Your task is to write out the entire listing exactly, omitting its pictures.
[[ Supplied material open ]]
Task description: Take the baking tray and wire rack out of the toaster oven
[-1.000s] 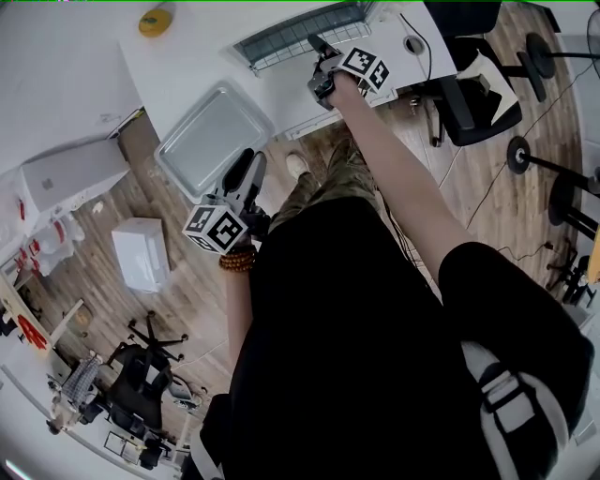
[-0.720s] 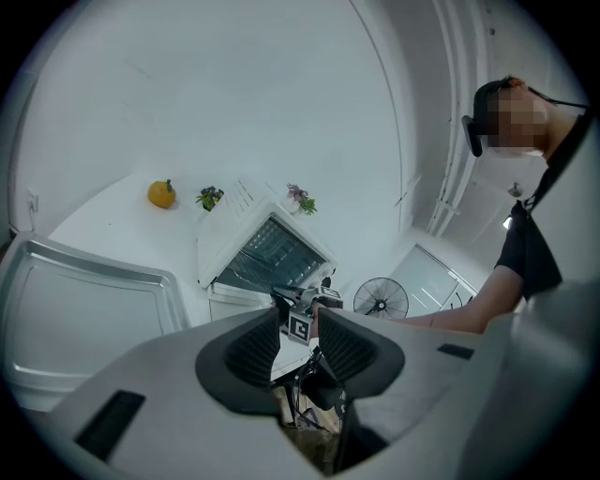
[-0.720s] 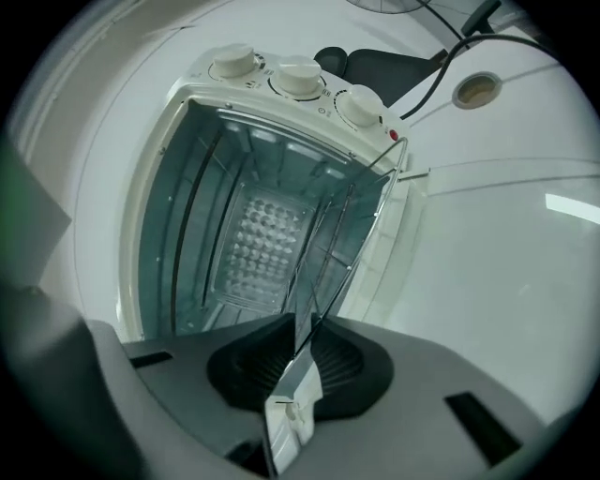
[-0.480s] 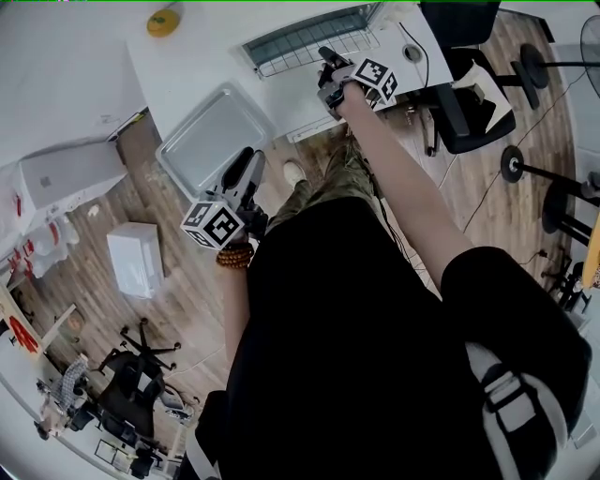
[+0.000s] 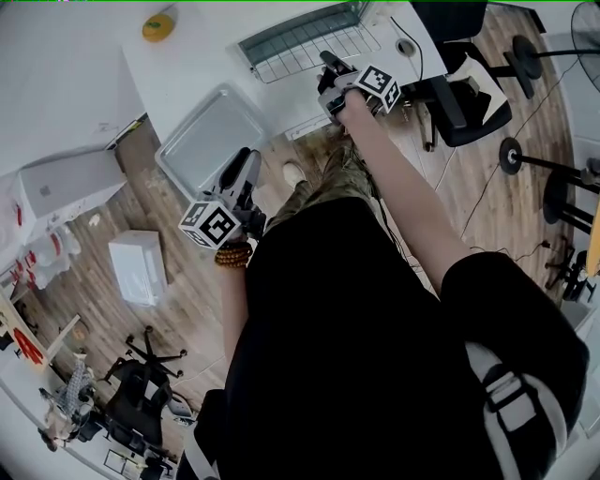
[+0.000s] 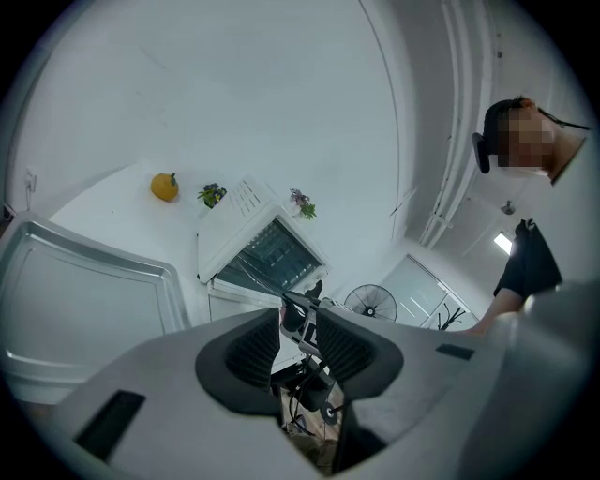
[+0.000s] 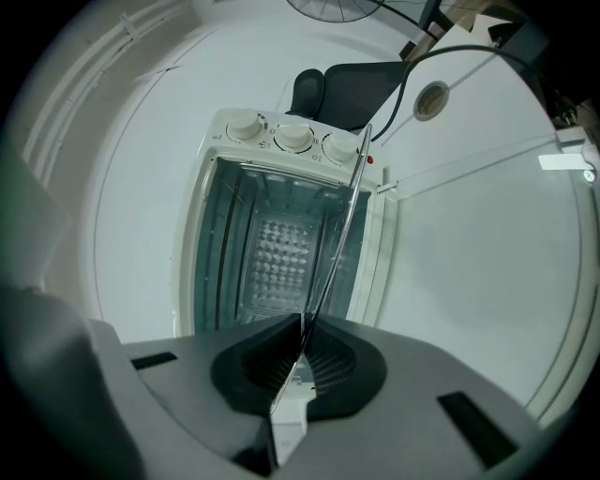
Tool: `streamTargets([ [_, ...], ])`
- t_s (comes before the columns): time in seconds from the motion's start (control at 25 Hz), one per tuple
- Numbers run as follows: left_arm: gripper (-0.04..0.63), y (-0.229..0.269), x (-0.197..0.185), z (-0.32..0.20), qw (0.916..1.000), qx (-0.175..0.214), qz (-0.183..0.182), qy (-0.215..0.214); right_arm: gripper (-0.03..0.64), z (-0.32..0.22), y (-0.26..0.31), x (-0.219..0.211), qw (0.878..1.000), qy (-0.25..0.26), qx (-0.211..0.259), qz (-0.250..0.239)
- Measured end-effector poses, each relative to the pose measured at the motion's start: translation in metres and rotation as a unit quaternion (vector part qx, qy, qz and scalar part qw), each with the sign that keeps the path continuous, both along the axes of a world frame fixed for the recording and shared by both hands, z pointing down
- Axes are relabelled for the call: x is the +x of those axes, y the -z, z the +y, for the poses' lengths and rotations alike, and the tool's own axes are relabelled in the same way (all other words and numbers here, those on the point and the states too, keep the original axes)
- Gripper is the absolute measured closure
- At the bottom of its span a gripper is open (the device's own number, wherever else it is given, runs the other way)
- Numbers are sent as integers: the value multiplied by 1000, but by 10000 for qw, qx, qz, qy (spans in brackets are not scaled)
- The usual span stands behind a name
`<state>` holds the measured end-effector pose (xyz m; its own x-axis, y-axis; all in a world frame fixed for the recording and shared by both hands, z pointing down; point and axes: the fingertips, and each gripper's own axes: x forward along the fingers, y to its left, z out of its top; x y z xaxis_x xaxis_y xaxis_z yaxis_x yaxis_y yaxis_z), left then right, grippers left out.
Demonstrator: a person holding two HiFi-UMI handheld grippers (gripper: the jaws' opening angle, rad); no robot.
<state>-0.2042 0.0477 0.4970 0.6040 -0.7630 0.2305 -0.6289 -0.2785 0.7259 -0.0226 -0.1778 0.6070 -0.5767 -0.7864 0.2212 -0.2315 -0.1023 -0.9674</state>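
Observation:
The toaster oven [image 5: 295,28] stands open at the back of the white table [image 5: 187,70]. Its wire rack [image 5: 319,49] sticks out of the front. My right gripper [image 5: 328,67] is shut on the rack's front edge. In the right gripper view the rack [image 7: 339,225] is a thin edge-on line clamped between the jaws of the right gripper [image 7: 302,328]. The silver baking tray [image 5: 211,131] lies on the table's near left corner. My left gripper [image 5: 246,171] hovers at its near edge. Its jaws have just been closing and stand open with nothing between them.
An orange fruit-shaped object [image 5: 157,25] sits at the table's back left. A black office chair [image 5: 464,89] and a cable [image 5: 412,56] are to the right of the oven. A white box [image 5: 139,267] lies on the wooden floor.
The right gripper has shifted a little to the right at the rack's edge, and more of the rack shows in front of the oven. The left gripper stays by the tray.

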Motion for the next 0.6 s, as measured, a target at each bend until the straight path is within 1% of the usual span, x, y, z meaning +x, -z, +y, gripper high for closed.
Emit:
streamTargets([
  [0.2, 471, 1, -1, 0, 10000, 19, 15, -76, 580, 19, 4, 6, 10000, -18, -33, -65],
  [0.4, 473, 1, 1, 2, 9998, 28, 18, -185, 581, 38, 12, 13, 9999, 92, -1, -66],
  [0.6, 474, -3, 5, 4, 9995, 4, 50, -307, 581, 56, 18, 23, 9997, 207, 67, 88],
])
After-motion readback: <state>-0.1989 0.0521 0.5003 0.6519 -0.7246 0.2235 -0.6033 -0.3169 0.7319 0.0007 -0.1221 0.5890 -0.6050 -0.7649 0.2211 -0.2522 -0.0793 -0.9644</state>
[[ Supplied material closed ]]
→ **Solution to the problem**:
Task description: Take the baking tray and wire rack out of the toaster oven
[-1.000s] 
[-0.720s] 
[-0.720s] 
[-0.480s] 
[+0.000s] 
[+0.000s] 
[+0.000s] 
Tool: `streamTargets([ [_, ...], ])`
- t_s (comes before the columns): time in seconds from the motion's start (control at 25 Hz), one per tuple
- Numbers run as follows: left_arm: gripper (-0.04..0.63), y (-0.229..0.269), x (-0.197..0.185), z (-0.32..0.20), qw (0.916..1.000), qx (-0.175..0.214), qz (-0.183..0.182), qy (-0.215..0.214); right_arm: gripper (-0.03..0.64), z (-0.32..0.22), y (-0.26..0.31), x (-0.219..0.211), qw (0.878..1.000), qy (-0.25..0.26), qx (-0.211..0.259), qz (-0.250..0.239)
- Measured end-effector poses, each relative to the pose measured at the motion's start: translation in metres and rotation as a unit quaternion (vector part qx, qy, qz and scalar part qw), each with the sign that keeps the path continuous, both along the axes of a world frame fixed for the recording and shared by both hands, z pointing down
- Axes are relabelled for the call: x is the +x of those axes, y the -z, z the +y, for the poses' lengths and rotations alike, and the tool's own axes are relabelled in the same way (all other words and numbers here, those on the point and the states too, keep the original axes)
- Gripper is the absolute measured closure
- At the bottom of its span a gripper is open (the device's own number, wherever else it is given, runs the other way)
- Numbers are sent as integers: the value multiplied by 1000, but by 10000 for qw, qx, qz, qy (spans in brackets are not scaled)
- The usual span stands behind a name
`<state>` holds the measured end-effector pose (xyz m; its own x-axis, y-axis; all in a world frame fixed for the recording and shared by both hands, z pointing down; point and axes: the fingertips, and each gripper's own axes: x forward along the fingers, y to its left, z out of its top; x y z xaxis_x xaxis_y xaxis_z yaxis_x yaxis_y yaxis_z), left then right, grippers left out.
Demonstrator: a person holding two HiFi-UMI handheld grippers (gripper: the jaws' opening angle, rad); no robot.
<state>-0.2042 0.0477 0.4970 0.6040 -0.7630 0.2305 -0.6289 -0.2785 0.7259 -0.0226 -0.1778 0.6070 -0.5767 -0.7864 0.2212 -0.2315 -0.1023 -0.9674</state>
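Observation:
The toaster oven [image 5: 295,28] stands open at the back of the white table [image 5: 187,70]. Its wire rack [image 5: 319,49] sticks out of the front. My right gripper [image 5: 328,67] is shut on the rack's front edge. In the right gripper view the rack [image 7: 339,225] is a thin edge-on line clamped between the jaws of the right gripper [image 7: 302,328]. The silver baking tray [image 5: 211,131] lies on the table's near left corner. My left gripper [image 5: 246,171] hovers at its near edge. Its jaws have just been closing and stand open with nothing between them.
An orange fruit-shaped object [image 5: 157,25] sits at the table's back left. A black office chair [image 5: 464,89] and a cable [image 5: 412,56] are to the right of the oven. A white box [image 5: 139,267] lies on the wooden floor.
The right gripper has shifted a little to the right at the rack's edge, and more of the rack shows in front of the oven. The left gripper stays by the tray.
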
Motion for the next 0.6 s, as measured, a target at each bend until the straight path is within 1% of the usual span, x, y, z meaning +x, -z, +y, gripper high for closed.
Emit:
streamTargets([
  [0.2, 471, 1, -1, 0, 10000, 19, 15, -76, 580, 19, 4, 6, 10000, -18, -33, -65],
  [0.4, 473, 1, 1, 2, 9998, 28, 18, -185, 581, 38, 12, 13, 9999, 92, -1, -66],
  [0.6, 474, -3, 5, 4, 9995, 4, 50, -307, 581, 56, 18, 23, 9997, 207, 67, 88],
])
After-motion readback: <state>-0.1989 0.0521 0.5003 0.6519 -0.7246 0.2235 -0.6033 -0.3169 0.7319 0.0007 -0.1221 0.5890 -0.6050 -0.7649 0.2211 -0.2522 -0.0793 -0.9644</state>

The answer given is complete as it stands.